Três poemas e uma crônica de Naia Veneranda
Naia Veneranda é paulistana da década de 70. “Tenho formação na área de Humanas e atualmente curso mestrado em Estudos da Tradução e trabalho com Comunicação Digital. Minha produção literária é bem modesta e começa a colocar a carinha pra fora agora. Sou mais da prosa, mas, às vezes, uns poemas querem ver a rua e eu deixo a porta aberta.”

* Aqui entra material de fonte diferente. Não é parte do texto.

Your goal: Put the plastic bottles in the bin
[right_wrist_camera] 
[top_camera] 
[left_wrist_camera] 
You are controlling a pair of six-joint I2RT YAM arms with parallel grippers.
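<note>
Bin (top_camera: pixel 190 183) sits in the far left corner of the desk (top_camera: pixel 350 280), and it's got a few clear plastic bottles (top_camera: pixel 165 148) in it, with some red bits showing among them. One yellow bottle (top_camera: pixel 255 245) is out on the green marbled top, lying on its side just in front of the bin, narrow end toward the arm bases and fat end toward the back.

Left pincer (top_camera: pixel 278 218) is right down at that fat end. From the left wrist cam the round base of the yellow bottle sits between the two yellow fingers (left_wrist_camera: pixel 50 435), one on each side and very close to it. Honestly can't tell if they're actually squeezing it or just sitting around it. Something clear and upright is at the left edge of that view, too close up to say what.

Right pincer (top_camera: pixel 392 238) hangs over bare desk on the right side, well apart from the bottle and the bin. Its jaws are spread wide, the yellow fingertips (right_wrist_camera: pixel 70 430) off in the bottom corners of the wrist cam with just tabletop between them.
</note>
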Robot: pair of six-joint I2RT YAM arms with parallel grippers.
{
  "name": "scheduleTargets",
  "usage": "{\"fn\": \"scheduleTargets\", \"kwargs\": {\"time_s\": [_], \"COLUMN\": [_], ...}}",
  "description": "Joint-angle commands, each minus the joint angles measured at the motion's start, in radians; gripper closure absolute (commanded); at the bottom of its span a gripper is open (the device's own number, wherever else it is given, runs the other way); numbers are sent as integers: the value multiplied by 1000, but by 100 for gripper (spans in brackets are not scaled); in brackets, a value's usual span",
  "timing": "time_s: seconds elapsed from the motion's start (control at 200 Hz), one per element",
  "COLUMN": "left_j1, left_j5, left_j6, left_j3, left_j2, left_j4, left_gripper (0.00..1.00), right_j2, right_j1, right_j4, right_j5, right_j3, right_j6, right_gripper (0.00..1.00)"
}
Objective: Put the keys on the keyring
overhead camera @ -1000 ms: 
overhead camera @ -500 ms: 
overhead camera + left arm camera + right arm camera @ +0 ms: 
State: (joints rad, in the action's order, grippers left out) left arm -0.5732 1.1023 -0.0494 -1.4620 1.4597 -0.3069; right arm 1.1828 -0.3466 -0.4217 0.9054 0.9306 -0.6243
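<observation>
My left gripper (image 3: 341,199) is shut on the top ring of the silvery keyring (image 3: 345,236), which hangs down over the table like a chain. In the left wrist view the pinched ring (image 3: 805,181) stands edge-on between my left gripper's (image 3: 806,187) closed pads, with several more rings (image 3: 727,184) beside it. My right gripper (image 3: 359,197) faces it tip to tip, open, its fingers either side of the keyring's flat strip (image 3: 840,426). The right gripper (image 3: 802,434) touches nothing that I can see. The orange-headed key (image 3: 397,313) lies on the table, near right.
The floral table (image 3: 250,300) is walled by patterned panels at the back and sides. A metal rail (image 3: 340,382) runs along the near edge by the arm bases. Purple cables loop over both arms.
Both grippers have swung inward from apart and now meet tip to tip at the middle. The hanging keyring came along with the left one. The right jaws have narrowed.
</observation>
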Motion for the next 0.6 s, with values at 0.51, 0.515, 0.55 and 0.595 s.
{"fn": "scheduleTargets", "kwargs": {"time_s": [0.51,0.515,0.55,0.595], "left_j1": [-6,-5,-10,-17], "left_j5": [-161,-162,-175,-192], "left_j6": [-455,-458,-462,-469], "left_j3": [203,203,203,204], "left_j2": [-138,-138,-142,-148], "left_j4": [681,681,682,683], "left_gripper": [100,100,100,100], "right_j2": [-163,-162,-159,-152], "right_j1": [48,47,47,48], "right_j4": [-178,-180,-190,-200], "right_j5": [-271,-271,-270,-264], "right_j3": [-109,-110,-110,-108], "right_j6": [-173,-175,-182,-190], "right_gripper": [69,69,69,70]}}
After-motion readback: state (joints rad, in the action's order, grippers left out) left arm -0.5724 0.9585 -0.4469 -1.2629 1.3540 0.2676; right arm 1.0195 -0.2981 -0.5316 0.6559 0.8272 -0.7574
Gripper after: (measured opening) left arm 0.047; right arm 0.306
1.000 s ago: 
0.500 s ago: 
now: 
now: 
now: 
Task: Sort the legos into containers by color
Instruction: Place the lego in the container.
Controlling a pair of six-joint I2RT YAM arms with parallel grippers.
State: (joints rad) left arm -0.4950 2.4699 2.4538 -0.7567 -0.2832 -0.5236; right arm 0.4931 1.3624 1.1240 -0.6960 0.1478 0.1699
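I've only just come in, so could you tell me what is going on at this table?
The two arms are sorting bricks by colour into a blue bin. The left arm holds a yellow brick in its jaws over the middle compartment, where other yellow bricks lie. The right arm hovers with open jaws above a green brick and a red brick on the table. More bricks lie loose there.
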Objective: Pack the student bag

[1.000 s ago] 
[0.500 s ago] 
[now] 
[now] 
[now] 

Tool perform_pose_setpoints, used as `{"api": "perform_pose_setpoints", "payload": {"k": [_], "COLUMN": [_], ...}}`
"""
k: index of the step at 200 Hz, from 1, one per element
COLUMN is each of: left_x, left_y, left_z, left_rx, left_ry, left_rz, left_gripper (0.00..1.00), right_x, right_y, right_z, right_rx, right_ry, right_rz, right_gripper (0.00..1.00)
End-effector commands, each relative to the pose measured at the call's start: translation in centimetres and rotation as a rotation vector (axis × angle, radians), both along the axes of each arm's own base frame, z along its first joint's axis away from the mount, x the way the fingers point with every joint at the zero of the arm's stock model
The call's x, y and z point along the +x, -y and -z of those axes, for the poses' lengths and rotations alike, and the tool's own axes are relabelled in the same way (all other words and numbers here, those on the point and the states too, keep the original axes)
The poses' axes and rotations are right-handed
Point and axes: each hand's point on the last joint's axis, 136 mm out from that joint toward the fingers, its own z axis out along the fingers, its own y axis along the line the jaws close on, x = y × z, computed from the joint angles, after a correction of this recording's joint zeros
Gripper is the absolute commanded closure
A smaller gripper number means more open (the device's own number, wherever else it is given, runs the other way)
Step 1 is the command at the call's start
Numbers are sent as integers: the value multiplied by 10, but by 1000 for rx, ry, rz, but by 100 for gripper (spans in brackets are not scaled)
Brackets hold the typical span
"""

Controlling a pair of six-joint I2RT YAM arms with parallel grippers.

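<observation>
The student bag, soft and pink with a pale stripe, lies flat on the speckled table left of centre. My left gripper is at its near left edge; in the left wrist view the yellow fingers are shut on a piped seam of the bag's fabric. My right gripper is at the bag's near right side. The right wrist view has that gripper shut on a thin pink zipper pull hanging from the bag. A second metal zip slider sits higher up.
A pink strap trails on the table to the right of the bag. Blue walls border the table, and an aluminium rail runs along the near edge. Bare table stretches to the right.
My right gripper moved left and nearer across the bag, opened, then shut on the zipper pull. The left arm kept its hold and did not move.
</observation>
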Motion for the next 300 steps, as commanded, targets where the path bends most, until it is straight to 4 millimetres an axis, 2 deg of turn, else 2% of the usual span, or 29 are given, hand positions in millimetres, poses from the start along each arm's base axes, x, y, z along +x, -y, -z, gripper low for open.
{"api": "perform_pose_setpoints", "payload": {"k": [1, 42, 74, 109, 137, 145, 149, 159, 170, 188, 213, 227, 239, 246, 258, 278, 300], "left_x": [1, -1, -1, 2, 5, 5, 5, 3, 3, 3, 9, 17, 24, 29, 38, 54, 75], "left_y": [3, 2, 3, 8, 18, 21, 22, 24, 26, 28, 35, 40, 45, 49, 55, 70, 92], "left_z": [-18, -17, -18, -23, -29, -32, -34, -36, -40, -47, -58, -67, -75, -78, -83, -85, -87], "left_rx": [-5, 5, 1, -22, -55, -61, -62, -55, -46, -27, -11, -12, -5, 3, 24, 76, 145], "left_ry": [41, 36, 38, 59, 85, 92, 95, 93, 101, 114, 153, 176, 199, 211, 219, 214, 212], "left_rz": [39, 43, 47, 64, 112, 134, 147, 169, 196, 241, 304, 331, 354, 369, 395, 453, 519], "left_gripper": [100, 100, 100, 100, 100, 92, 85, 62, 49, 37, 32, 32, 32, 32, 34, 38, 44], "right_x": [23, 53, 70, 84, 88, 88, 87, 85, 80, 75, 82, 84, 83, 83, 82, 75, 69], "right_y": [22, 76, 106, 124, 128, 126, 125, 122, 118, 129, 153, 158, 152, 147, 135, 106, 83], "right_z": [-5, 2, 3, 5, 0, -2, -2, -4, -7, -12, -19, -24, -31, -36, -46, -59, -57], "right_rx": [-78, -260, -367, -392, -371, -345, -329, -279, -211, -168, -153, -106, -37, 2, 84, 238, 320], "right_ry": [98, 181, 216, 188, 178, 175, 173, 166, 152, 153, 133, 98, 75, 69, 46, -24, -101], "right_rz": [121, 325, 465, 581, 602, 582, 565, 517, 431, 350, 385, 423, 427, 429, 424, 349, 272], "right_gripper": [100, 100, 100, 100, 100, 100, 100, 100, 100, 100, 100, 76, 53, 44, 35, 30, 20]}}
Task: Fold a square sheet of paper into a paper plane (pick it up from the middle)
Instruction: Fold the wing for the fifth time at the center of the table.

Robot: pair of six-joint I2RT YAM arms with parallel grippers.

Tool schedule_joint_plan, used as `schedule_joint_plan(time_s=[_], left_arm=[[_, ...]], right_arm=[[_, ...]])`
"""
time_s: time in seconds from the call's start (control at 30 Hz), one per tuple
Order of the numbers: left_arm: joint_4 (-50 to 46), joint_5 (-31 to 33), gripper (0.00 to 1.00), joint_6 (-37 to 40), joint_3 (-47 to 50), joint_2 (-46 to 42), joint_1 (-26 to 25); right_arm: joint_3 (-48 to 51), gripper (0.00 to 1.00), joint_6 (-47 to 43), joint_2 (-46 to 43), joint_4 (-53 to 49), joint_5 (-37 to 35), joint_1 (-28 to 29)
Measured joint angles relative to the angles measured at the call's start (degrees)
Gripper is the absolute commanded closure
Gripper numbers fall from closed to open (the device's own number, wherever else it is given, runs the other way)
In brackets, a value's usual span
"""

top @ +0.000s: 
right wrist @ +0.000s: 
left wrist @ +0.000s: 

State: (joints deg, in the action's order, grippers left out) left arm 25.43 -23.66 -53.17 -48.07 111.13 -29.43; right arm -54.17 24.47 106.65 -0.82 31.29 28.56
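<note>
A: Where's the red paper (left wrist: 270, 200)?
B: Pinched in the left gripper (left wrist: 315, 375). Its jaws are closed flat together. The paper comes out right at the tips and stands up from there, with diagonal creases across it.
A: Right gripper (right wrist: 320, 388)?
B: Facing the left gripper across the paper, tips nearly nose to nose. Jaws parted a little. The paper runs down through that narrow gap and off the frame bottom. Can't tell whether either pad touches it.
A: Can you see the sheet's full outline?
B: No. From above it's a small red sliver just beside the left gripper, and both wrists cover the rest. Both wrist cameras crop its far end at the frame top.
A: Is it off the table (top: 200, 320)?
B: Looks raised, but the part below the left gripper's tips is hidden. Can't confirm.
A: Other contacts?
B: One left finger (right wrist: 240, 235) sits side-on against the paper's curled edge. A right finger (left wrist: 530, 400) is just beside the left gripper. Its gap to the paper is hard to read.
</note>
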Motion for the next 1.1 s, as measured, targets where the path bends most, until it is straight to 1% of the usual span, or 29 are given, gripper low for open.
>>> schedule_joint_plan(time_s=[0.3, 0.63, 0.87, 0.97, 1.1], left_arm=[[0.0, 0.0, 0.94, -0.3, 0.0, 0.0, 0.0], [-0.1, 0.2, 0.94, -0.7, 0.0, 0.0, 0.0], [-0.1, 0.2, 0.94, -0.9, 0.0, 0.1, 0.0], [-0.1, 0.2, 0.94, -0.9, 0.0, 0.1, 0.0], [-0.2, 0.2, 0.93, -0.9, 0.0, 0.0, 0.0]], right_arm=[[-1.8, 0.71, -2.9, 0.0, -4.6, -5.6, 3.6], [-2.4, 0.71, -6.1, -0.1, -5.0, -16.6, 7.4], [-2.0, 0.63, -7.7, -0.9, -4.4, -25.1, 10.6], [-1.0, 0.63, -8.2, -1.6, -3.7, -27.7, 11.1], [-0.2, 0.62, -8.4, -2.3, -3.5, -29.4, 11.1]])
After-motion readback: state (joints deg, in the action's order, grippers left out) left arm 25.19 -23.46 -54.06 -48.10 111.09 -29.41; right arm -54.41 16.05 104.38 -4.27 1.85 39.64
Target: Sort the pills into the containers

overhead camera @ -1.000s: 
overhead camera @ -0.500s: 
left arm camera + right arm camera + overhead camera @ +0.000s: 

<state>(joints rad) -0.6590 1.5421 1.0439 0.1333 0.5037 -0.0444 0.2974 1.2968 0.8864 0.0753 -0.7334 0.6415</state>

O poema “Colagem sob o luar” é uma colagem de versos de música que falam sobre o tema, feito como exercício do curso “Escrita Não Original” da Casa das Rosas.
*
Hera de fogo
E quando eu acordei
A boca amargava
A barriga grunhia
O estômago queimava
Minhas entranhas chamavam-se dragão
E cuspiam fogo
E soltavam labaredas e faziam barulhos leste-europeus
A noite tinha sido vazia
Fria,
Deixei ir pela fresta,
O que eu seria luz ao receber.
Mas não fui.
Fui fogo, fui cobra, lagarto e dragão.
Queria queimar os espelhos,
Ignorar o que não sabia
Por fora queimava
Por dentro, doía
Pensei que fosse luz
Mas era só fogo entranhado
Hera de fogo
Bicho de sete cabeças, faminto, desperto
De perto era eu
De mais perto ainda era seu
Desibernado
Pensava que era luz, mas se houve luz
Num átimo, o fogo comeu.
*
Gérbera
“Li um poema teu
Intrusa
Desejei que fosses meu
E eu, teu texto.
Inspirei viço
Degustei palavras-gêmeas
Pulsou-me uma sintaxe desconhecida
E suspirei;
Adormeci semântica, no intervalo
Entre o desejo de amor
E a manhã
Muda
De quem, profusa,
Acordou e brotou flor.”
*
Colagem sob o luar
Olha pro céu, meu amor!
As luzes da cidade acesas
Olho pro céu e vejo uma nuvem branca que vai passando
– Ó luar tão cândido… Aonde está você? Me telefona! Me chama!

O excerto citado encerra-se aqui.